Este condicionamento institucional apesar de interferir na preparação dos folguedos e criar certa dependência não encerrou o carater espontâneo e autônomo dos brincantes dos bumbas que continuaram fazendo suas promoções e cotizações para “botar o boi na rua”, como nos conta Mestre Setenta:

Nos primeiros anos de saída do bumba, seus componentes estavam mais motivados. Compravam até suas próprias vestimentas. Nos dois últimos anos, as coisas mudaram completamente por inúmeras razões. E agora ninguém sai num boi bumba se o seu proprietário não der toda a indumentária. E vestir 49 e 70 ou mais pessoas em nossos dias não é brincadeira, não. Não fosse a ajuda de particulares e de algumas entidades há muito que a figura do boi bumba já teria desaparecido em Belém. (O JORNAL, 15/07/1973: 03)

As condições colocadas para a realização do espetáculo do bumba, interferiram decisivamente na maneira com que seus organizadores moldaram o folguedo a partir de meados do século, alterando pequenos entrechos da peça, substituindo, por exemplo, a “matança do boi” pela “ferração”, que apesar de possibilitar uma interpretação diferenciada do folguedo, ainda procurou manter traços das expressões tradicionais em representações semelhantes às exibições antigas.
As diversas leituras do bumba produziram discursos, algumas vezes auto sugestivos de seus produtores culturais que clamavam, por exemplo, a originalidade do auto popular, atribuida aos próprios “botadores” mais antigos. Estes acreditavam que seus bois eram “folguedos tradicionais” e representavam os “antigos bois de rua de Belém”.
Mestre Setenta costumava dizer que “os bois de hoje são democrátas” (O LIBERAL,29/06/85:18) explicando que permitiam uma série de deturpações ao folguedo. As razões para sua declaração estariam nas inovações permitidas pelos produtores culturais mais jovens que acrescentavam novos elementos a estética do folguedo, alterando assim sua expressão original.
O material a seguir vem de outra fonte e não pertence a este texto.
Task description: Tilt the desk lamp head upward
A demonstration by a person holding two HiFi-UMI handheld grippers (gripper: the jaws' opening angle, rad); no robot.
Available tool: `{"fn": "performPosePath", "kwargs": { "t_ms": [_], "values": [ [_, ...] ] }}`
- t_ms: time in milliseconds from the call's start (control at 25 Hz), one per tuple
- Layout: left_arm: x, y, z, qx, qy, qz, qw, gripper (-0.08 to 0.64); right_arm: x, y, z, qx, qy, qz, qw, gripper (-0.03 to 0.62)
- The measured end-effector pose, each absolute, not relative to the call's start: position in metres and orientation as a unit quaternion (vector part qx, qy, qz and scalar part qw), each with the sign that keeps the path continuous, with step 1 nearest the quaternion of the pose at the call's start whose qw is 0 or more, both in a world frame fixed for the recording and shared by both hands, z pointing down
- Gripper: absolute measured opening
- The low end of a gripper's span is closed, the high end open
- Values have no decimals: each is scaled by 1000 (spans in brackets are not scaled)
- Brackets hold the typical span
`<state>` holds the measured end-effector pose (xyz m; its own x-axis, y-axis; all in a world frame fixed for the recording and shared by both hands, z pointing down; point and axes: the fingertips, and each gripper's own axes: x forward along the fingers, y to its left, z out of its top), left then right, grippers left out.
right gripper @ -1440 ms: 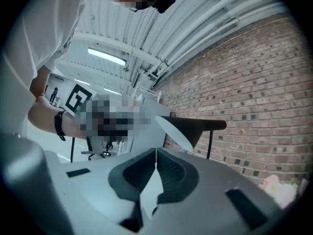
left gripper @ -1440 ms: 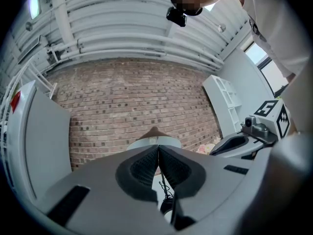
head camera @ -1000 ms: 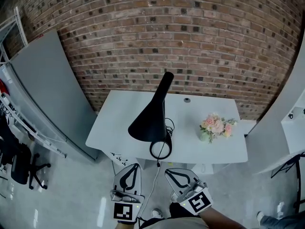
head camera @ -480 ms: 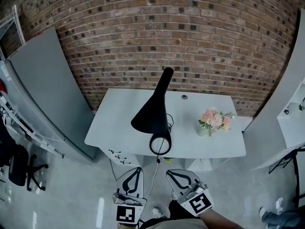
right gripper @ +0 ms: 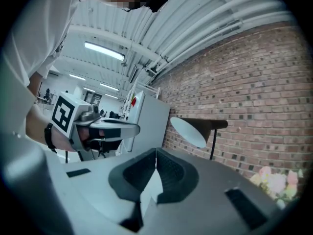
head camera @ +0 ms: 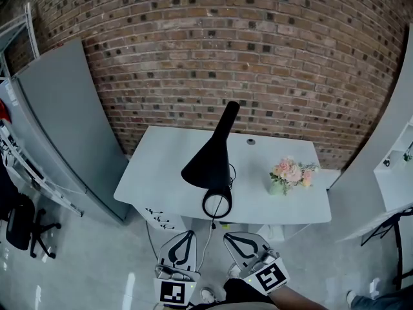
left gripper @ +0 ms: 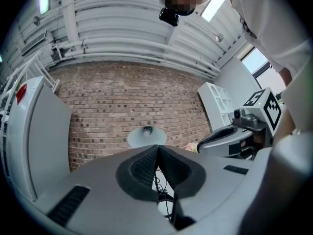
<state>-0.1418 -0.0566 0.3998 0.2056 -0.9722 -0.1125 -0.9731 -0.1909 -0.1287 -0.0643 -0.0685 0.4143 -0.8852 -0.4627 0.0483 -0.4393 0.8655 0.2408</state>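
Observation:
A black desk lamp [head camera: 211,160] stands on the white desk [head camera: 161,173], its cone-shaped head tilted down toward the front edge over its round ring base [head camera: 217,205]. In the left gripper view the lamp head [left gripper: 146,137] faces me with its pale inside; the right gripper view shows the lamp head [right gripper: 191,130] from the side. Both grippers hang below the desk's front edge, apart from the lamp. My left gripper [head camera: 185,236] is shut and empty. My right gripper [head camera: 230,238] is shut and empty too.
A small vase of pink flowers [head camera: 291,174] stands on the desk's right part. A cable [head camera: 208,237] drops from the lamp base over the front edge. A grey cabinet [head camera: 61,121] stands left, white shelving [head camera: 395,173] right, a brick wall behind.
The view has shifted slightly; the desk and lamp sit a little higher and farther in frame. Both grippers stay shut, low in front of the desk.

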Motion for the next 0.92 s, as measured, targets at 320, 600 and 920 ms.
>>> {"fn": "performPosePath", "kwargs": {
  "t_ms": [320,600,920],
  "values": [
    [-140,-54,405,-774,627,1,89,8,-65,-65,421,237,-966,-93,53,18],
    [-141,-51,402,-770,631,2,92,8,-66,-63,421,235,-966,-94,55,18],
    [-140,-44,409,-773,631,9,70,8,-66,-57,424,235,-966,-93,61,18]
  ]
}}
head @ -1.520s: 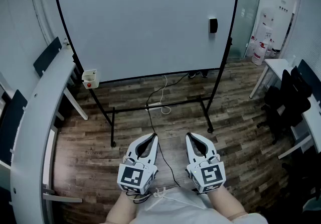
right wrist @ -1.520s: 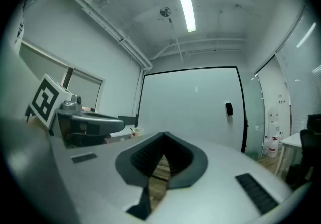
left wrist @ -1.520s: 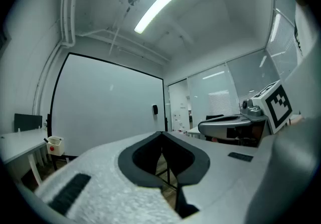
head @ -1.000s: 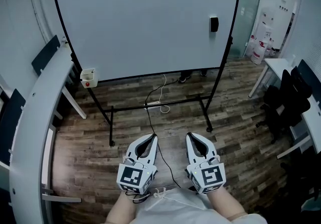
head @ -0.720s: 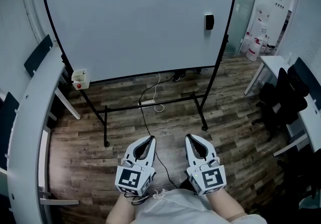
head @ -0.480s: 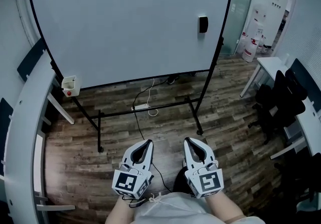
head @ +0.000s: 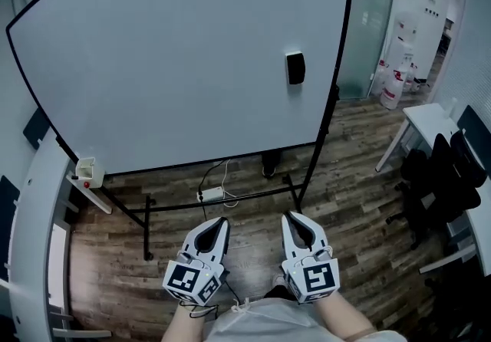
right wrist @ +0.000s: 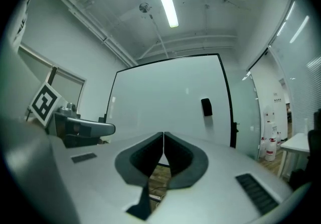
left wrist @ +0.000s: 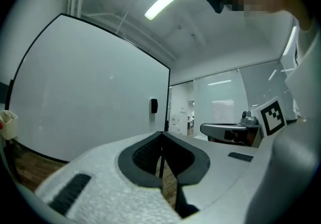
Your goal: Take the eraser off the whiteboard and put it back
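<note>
1. Two grippers are held low, side by side, above the wooden floor (head: 360, 202) in front of the whiteboard (head: 169, 64).
2. The left gripper (head: 217, 219) has its jaws closed, with the tips touching. Nothing is between them.
3. The right gripper (head: 294, 215) has its jaws closed too, tip to tip, and it holds nothing.
4. The eraser (head: 295, 68) is small and black. It sticks on the whiteboard, close to the right edge and about halfway up.
5. The eraser is well apart from both grippers. It sits ahead of them and higher than their tips.
6. In the head view the eraser is straight beyond the right gripper and off to the right of the left one.
7. In the right gripper view the eraser shows above the closed tips and to their right. In the left gripper view it shows above the tips and a little to their left.
8. A small box (head: 86, 174) with a red dot hangs at the bottom left corner of the whiteboard.
9. A cable (head: 215, 193) lies on the floor under the whiteboard, between the legs of its stand.
</note>
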Motion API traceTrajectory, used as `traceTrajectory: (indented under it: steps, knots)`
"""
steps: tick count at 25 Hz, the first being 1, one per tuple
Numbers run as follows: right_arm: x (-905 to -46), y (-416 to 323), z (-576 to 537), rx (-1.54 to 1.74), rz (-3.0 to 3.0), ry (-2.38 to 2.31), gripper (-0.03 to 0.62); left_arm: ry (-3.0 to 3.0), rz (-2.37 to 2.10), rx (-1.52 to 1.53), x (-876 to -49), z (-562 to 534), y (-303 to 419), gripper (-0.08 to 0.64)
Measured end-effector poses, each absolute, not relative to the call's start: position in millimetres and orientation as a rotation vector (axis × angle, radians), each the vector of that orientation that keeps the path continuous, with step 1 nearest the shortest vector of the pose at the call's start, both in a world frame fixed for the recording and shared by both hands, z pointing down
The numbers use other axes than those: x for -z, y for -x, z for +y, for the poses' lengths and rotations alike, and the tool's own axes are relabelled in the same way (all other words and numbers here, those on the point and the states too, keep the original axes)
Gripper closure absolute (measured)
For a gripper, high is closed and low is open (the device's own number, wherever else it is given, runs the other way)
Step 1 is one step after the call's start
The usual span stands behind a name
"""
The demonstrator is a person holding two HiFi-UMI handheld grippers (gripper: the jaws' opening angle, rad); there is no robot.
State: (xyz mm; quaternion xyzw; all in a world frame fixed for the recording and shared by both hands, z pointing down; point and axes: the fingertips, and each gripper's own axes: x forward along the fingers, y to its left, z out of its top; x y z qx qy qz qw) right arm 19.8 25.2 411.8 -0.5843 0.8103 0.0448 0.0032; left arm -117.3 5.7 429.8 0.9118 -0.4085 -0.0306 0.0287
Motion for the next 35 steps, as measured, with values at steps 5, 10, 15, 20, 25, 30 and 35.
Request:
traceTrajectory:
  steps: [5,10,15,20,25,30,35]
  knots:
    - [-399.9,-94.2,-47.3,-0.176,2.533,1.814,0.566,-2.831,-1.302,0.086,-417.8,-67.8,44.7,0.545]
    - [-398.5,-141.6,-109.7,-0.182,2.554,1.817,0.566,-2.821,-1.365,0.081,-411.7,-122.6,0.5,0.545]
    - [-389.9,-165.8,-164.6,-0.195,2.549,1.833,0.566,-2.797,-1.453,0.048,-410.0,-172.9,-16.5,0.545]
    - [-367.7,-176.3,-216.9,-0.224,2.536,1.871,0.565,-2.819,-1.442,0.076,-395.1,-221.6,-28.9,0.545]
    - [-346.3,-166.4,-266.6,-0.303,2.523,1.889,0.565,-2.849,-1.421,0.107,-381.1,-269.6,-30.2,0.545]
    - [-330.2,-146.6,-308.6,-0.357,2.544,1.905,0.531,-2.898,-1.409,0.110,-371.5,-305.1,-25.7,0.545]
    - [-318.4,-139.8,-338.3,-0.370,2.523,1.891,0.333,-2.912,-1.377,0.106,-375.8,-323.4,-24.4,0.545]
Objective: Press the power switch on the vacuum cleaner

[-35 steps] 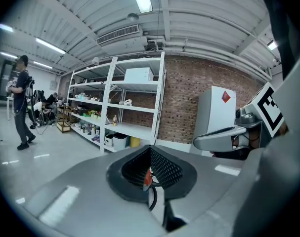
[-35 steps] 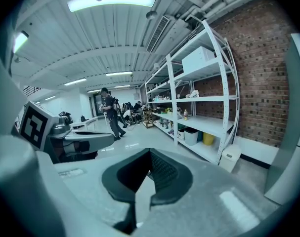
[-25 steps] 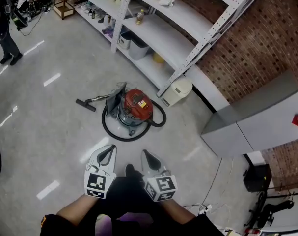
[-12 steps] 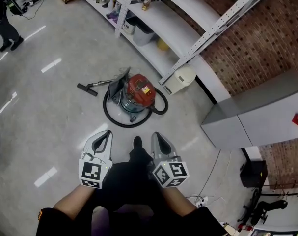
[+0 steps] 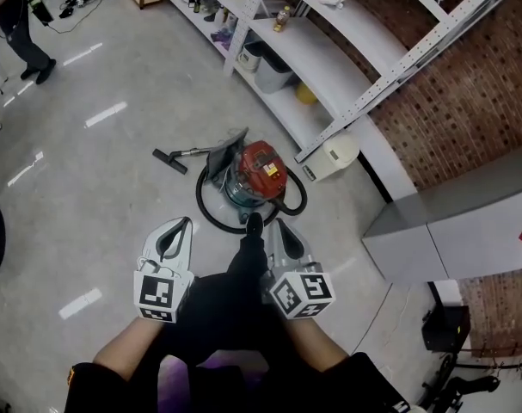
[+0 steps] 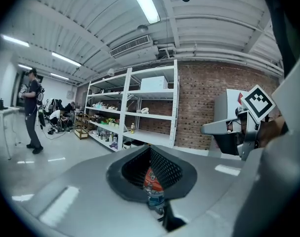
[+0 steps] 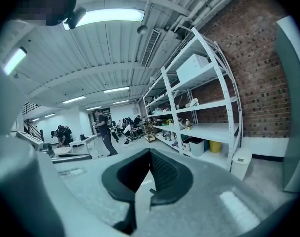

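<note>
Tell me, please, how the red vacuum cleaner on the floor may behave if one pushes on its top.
The vacuum cleaner is a squat drum, so a downward push will probably not tip it. The floor looks glossy, so a sideways push may slide it; wheels cannot be seen. The black hose looped around it is likely floppy and would drag.

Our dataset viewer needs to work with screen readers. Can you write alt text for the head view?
A red-topped canister vacuum cleaner sits on a glossy grey floor beside white shelving, its black hose looped around it. Nearer the camera, the person holds the left gripper and right gripper side by side, both shut and empty, short of the vacuum cleaner.
</note>
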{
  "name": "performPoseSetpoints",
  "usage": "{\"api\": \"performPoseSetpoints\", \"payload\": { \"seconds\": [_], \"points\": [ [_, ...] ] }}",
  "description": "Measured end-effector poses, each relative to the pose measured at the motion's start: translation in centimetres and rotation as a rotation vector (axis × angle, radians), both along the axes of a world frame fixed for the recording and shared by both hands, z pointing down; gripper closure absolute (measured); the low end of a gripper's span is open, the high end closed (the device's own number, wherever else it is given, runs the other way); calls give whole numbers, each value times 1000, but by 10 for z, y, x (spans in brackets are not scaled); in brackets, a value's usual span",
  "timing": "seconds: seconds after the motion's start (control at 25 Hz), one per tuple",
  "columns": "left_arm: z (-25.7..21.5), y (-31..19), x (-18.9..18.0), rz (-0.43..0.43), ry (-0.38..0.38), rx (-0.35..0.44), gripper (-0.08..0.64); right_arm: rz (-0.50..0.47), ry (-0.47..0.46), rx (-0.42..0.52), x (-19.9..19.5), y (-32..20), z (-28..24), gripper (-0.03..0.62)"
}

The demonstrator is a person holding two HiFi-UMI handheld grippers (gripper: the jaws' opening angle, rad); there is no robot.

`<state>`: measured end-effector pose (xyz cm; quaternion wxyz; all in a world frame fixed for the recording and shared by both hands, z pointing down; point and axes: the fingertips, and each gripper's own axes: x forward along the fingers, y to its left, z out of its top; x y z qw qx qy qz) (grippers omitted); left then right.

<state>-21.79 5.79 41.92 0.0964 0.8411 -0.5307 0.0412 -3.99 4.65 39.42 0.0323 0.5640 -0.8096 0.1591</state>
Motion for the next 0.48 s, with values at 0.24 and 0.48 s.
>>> {"api": "performPoseSetpoints", "payload": {
  "seconds": [0.24,0.48],
  "points": [
    [11,-7,25,62,34,-49,543,46,11,-36,15,6,6,600],
    [33,-2,61,99,21,-126,543,99,-8,-139,63,3,39,600]
  ]
}}
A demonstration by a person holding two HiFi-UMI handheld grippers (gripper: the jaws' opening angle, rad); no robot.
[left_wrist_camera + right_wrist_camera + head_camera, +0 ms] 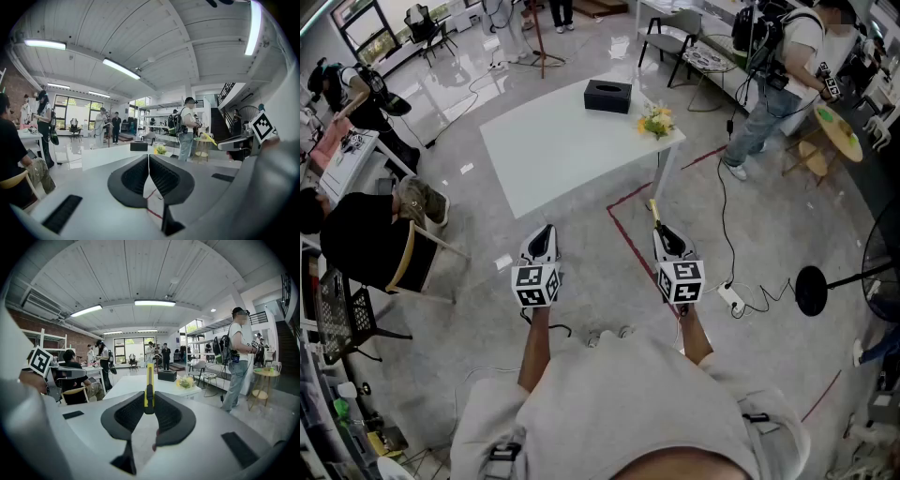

O termo “democratas” estaria provavelmente relacionado a uma permissividade transgressora da tradição, que alteraria os pressupostos e o propósito do folclore regional. Com essas declarações Mestre Setenta demonstrava de forma rígida e exasperada a maneira como via as trasnformações nos folguedos juninos estendendo sua crítica a outras expressões folclóricas, modificadas pelas inovações. É o que nos mostra seu depoimento:

Dizem por ai que tudo é folclore e o que eu canso de dizer a todo mundo é que carnaval não é folclore, é uma consequência. A quadrilha também não é, é consequência. A única coisa da Quadra Junina que é folclore pra mim, é boi e pássaro, mas que já está ficando muito modificado. Quando cheguei aqui, (...) tinha muitos bois e não se via o que está se vendo agora, parecendo carnaval. Outra coisa que o pássaro carrega é o balé. Precisa explicar muito bem, que balé é cultura, é teatro, e isso nunca houve em pássaro, de maneira nenhuma. Eu já vi umas meninas sub-nuas, tipo pessoal do Chacrinha... então querem anarquizar! (SEMEC, 1986:4)

Suas declarações sugerem que havia uma distinção entre algumas expressão artistica da quadra junina que, na sua opinião, eram consideradas folclóricas, por identificarem-se com aspectos tradicionais; e outras identificadas com o conceito de cultura, por permitirem certas variações. As classificações dadas por Mestre Setenta para os tipos de manifestações demonstram que ele atribuia sentidos aos conceitos de “folclore” e “cultura”, que na sua cabeça apresentavam significados distitintos. Talvez esta compreensão tenha sido reflexo dos contatos entre Setenta e estudiosos do folclore em Belém.

Notas:

4. Elias Ribeiro da Silva (1915-1997): Produtor cultural, dono e amo do boi “Tira Fama”.